(Beginning of AVAILABLE DATA)

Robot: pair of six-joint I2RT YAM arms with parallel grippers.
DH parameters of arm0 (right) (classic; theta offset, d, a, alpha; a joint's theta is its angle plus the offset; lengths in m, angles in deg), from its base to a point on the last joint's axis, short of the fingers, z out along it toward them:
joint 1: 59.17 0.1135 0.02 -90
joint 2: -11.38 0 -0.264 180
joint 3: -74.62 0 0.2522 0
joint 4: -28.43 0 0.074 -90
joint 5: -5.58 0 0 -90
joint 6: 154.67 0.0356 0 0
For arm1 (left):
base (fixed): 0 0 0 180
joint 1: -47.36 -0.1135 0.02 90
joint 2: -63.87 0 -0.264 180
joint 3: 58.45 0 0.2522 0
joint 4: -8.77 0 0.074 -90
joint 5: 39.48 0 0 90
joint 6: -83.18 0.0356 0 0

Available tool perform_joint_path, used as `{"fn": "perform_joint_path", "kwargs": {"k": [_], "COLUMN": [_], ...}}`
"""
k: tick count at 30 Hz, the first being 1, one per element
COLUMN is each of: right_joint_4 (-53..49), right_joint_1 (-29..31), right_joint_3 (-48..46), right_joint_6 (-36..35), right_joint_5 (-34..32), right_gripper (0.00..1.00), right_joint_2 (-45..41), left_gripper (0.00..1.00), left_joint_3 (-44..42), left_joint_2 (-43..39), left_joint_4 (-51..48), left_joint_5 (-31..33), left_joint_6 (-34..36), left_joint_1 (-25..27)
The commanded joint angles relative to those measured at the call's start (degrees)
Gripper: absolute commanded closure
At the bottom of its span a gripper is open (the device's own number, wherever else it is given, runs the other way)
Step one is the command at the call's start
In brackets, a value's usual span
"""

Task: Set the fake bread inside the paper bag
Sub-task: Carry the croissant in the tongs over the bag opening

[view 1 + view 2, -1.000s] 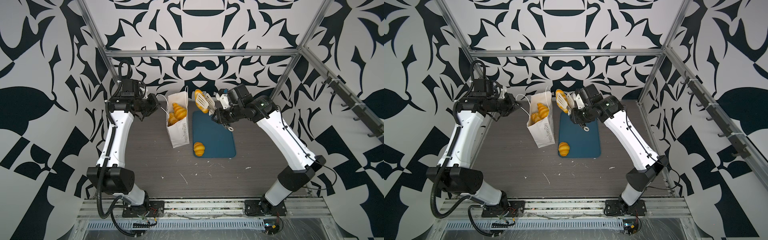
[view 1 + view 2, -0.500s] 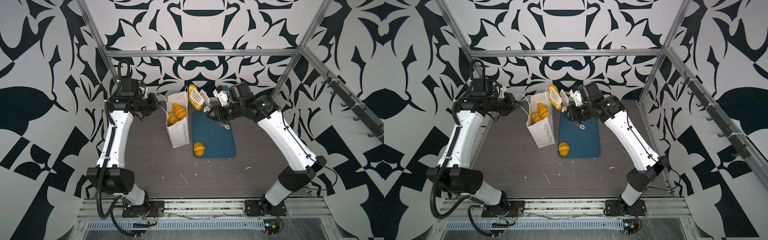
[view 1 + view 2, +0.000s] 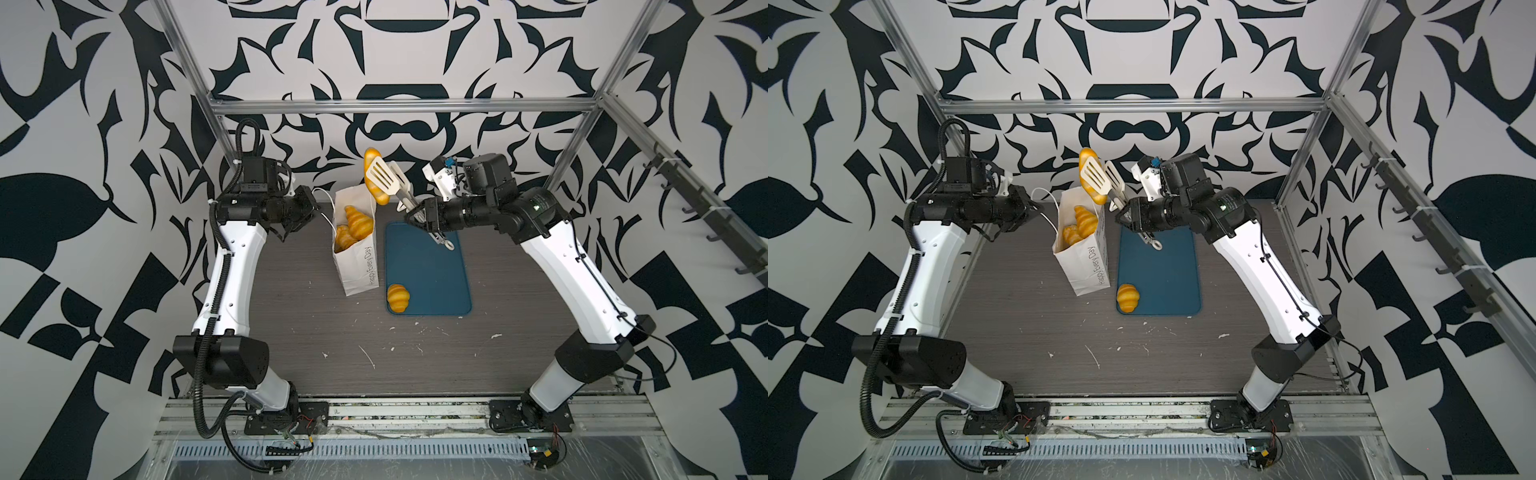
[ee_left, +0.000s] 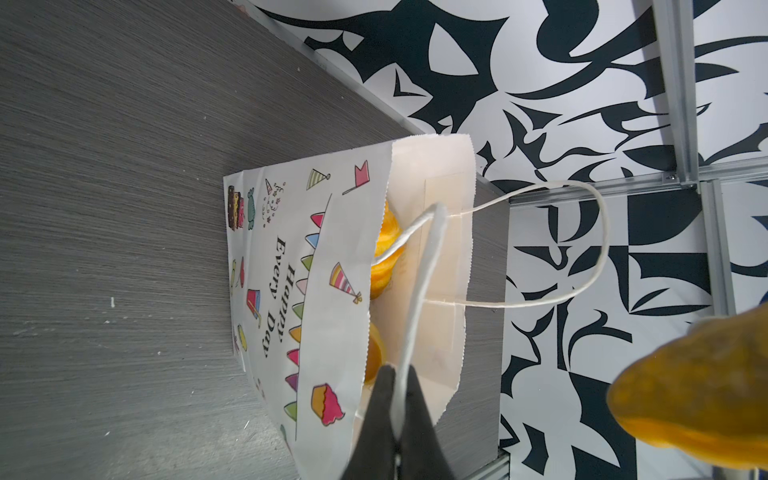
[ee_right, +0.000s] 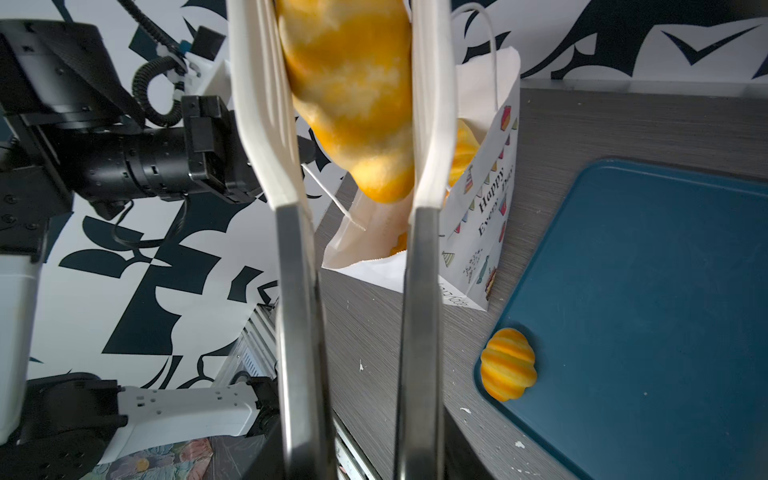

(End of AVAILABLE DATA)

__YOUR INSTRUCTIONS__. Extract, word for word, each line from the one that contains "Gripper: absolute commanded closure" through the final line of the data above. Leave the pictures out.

__RESULT OF THE TASK__.
Gripper: absolute commanded closure
At the bottom of its span a gripper is open (the device's own number, wherever else it is given, runs the other way)
Step one is the command at the call's start
In brackets, a value's usual span
"""

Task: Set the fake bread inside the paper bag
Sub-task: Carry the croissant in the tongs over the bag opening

[view 1 + view 2, -1.000s] 
[view 1 + view 2, -0.500s] 
[view 1 + view 2, +0.000s] 
[ee_left, +0.000s] 
[ee_right, +0.000s] 

This exercise has now been completed.